In the early days of WeWork, the two people most associated with the company were cofounders Adam Neumann and Miguel McKelvey. As they grew the brand, the pair was interviewed and photographed, together and separately, by numerous publications.
But when WeWork’s parent company filed paperwork on Wednesday to go public, the nine-year old startup appeared to be primarily a Neumann production.
McKelvey, the company’s chief culture officer, was mentioned only six times in the IPO prospectus. Neumann, the CEO, was mentioned well over 100 times. Neumann’s wife, Rebekah, was mentioned 20 times.
In addition to being a cash-burning enterprise facing a host of question marks around its business, The We Company is uniquely set up to be controlled by the Neumanns — a move that’s raising some eyebrows among governance experts.
In addition to her role as chief brand and impact officer, Rebekah Neumann is credited as a cofounder in the IPO prospectus. (She was previously called a founding partner.) The filing notes that she has been “a strategic thought partner to Adam since our founding.”
Together, the Neumann’s wield considerable control over WeWork, a structure that will continue after the company goes public.
For example, The We Company has chosen to create multiple classes of stock, giving Adam Neumann voting control over the company’s decisions. But in the event that Adam Neumann is “permanently disabled or deceased” in the 10 years following the IPO, Rebekah will form a committee with one or two board members to select a new person for the role. (The board consists of Neumann and six other non-employee directors who are all men.) If Rebekah is unable to serve in this capacity, the trustee acting on behalf the Neumann’s estate will serve in her capacity.
But giving succession plans to a spouse who has no role on the board, albeit with one or two board members, is unusual.
“There’s no accountability for both of them,” said Charles M. Elson, professor of corporate governance at the University of Delaware. “What if something happens between the two?
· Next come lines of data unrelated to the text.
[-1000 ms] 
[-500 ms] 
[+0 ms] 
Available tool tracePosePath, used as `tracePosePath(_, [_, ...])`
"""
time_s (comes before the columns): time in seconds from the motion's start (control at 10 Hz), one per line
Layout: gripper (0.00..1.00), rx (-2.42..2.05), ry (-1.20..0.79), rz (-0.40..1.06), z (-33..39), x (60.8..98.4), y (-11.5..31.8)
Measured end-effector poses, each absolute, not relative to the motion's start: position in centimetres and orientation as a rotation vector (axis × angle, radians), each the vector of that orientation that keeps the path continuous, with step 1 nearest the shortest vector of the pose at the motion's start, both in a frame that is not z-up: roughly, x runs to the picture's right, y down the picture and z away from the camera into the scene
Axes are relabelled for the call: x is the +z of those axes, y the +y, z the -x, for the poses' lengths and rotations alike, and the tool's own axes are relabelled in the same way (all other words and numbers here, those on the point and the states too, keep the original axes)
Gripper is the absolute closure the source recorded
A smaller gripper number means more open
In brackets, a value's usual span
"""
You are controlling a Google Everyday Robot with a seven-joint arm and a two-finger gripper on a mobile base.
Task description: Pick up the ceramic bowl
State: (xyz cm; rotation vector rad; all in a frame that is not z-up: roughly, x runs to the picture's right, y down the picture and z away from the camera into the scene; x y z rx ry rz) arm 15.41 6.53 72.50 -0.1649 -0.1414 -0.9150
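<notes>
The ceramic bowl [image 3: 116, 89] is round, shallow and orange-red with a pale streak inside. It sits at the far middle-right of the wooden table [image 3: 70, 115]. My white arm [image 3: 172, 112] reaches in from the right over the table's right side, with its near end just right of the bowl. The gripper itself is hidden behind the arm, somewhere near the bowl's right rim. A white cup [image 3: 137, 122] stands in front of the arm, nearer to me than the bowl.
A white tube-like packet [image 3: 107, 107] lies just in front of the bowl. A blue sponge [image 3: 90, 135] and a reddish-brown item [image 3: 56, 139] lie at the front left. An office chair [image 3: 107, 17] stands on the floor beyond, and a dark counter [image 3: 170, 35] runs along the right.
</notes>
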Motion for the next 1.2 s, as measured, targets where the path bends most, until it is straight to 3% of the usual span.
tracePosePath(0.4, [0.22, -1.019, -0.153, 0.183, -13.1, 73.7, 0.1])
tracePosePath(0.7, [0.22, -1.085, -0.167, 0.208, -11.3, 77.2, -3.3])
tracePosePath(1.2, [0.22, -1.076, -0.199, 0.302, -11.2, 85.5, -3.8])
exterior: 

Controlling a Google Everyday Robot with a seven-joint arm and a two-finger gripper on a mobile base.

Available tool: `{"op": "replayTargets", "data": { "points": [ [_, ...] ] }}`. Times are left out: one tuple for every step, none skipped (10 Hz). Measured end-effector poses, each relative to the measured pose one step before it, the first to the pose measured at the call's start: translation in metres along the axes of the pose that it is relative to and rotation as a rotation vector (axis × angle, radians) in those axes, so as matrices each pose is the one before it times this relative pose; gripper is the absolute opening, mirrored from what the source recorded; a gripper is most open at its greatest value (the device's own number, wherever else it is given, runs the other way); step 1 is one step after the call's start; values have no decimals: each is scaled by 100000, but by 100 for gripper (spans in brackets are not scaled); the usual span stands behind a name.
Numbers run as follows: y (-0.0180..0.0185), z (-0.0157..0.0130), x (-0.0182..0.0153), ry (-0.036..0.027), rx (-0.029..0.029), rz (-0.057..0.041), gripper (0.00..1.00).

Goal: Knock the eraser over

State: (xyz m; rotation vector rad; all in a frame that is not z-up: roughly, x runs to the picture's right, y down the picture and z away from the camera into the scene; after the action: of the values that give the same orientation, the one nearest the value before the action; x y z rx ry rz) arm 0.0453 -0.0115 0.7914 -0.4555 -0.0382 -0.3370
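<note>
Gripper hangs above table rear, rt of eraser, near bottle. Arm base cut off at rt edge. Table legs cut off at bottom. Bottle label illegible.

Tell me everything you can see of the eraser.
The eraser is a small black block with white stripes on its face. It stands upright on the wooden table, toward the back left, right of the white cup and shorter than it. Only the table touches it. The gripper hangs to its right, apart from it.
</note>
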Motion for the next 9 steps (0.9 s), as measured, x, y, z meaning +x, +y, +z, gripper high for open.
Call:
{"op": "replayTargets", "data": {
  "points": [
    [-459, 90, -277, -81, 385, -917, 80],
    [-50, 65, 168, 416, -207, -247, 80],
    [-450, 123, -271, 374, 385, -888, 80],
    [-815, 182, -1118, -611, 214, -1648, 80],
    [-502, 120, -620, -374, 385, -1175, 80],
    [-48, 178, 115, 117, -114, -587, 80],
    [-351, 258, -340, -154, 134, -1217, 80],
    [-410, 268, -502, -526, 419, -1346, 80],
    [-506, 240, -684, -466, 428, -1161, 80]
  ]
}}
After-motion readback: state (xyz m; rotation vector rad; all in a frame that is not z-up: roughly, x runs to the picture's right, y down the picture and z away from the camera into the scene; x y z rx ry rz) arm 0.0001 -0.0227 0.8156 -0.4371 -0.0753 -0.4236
And there’s nothing anyone can do about it.”
He added: “[It’s] concerning because how can a spouse be objective – that’s why you typically want independents to do it.”
Traditional governance practices are designed to protect investors. “You don’t want personal relationships to interfere with professional relationships,” he said. “It’s always considered a bad idea.”
The amount of control the Neumanns have over their soon-to-be public company is rare, although they’re not the first couple in tech who’ve done business together. Julia and Kevin Hartz cofounded ticketing platform Eventbrite, which went public in 2018; Flickr, the photo-sharing platform that sold to Yahoo, was started by then-couple Stewart Butterfield, who went on to found Slack, and Caterina Fake; and Medallia, a customer feedback company that went public in July, was started by married couple Borge Hald and Amy Pressman.
But the Neumann’s personal lives are entangled with their business in other ways, too. For instance, earlier this year, The Wall Street Journal reported Adam Neumann made millions of dollars in the process of leasing properties back to the company. It noted in the filing it has entered into lease agreements where other members of its board have also had “significant ownership interest” and may continue to do so in the future. It stated these types of transactions “present potential for conflicts of interest.”
There are five pages in the filing detailing “relationships and transactions” with Adam Neumann, including that he has taken out millions of dollars in personal loans against his holdings in the company. Three other executives are also listed as having taken out loans against the company.
The filing also notes that one of Adam’s immediate family members currently serves as the head of The We Company’s wellness offering and receives less than $200,000 per year in the role.
The other, other cofounder
Rebekah Neumann, who majored in Buddhism and business while at Cornell University, said in a 2016 interview with fashion and lifestyle site Coveteur she is responsible for the “messaging, the mission, the values.”
“Before meeting my husband, I had finished a one month yoga teacher training,’” she said. “I’ve been studying spirituality all my life, and my focus was really on how we merge our passions with serving other people.”
That jived with her eventual husband and McKelvey who had their own experiences with community: Adam grew up on a collectively-owned and run community, known as a kibbutz, in Israel. McKelvey, who was raised in Oregon, lived on a sort-of commune started by five women and their children.
At The We Company, she heads up its foray into education, WeGrow — a “conscious entrepreneurial” school. When the Neumanns started to have kids, Rebekah — now a mother of five — said it became evident how important it is to teach these values at a young age. It inspired them to start WeGrow.
“Working with my husband is the biggest perk of the job,” she said in the Coveteur interview. “There is no separation between work and life. So the fact that everything is seamless and integrated has been awesome. It’s been amazing for us, for our kids, and also for our relationship because we’re always pushing each other both personally and professionally. Those divisions between work and life don’t exist anymore.”
According to Jesse Fried, a professor of law at Harvard Law School who is an expert on corporate governance and executive compensation, having a couple within its C-suite could be the least of its problems.
“[It] could be a plus or a minus. If it’s a minus, it pales in comparison to the other risks,” he said. “From investors’ perspective, WeWork is associated with many business and governance risks.”
But, put simply: It’s the Neumann’s world and other stockholders will just be living in it.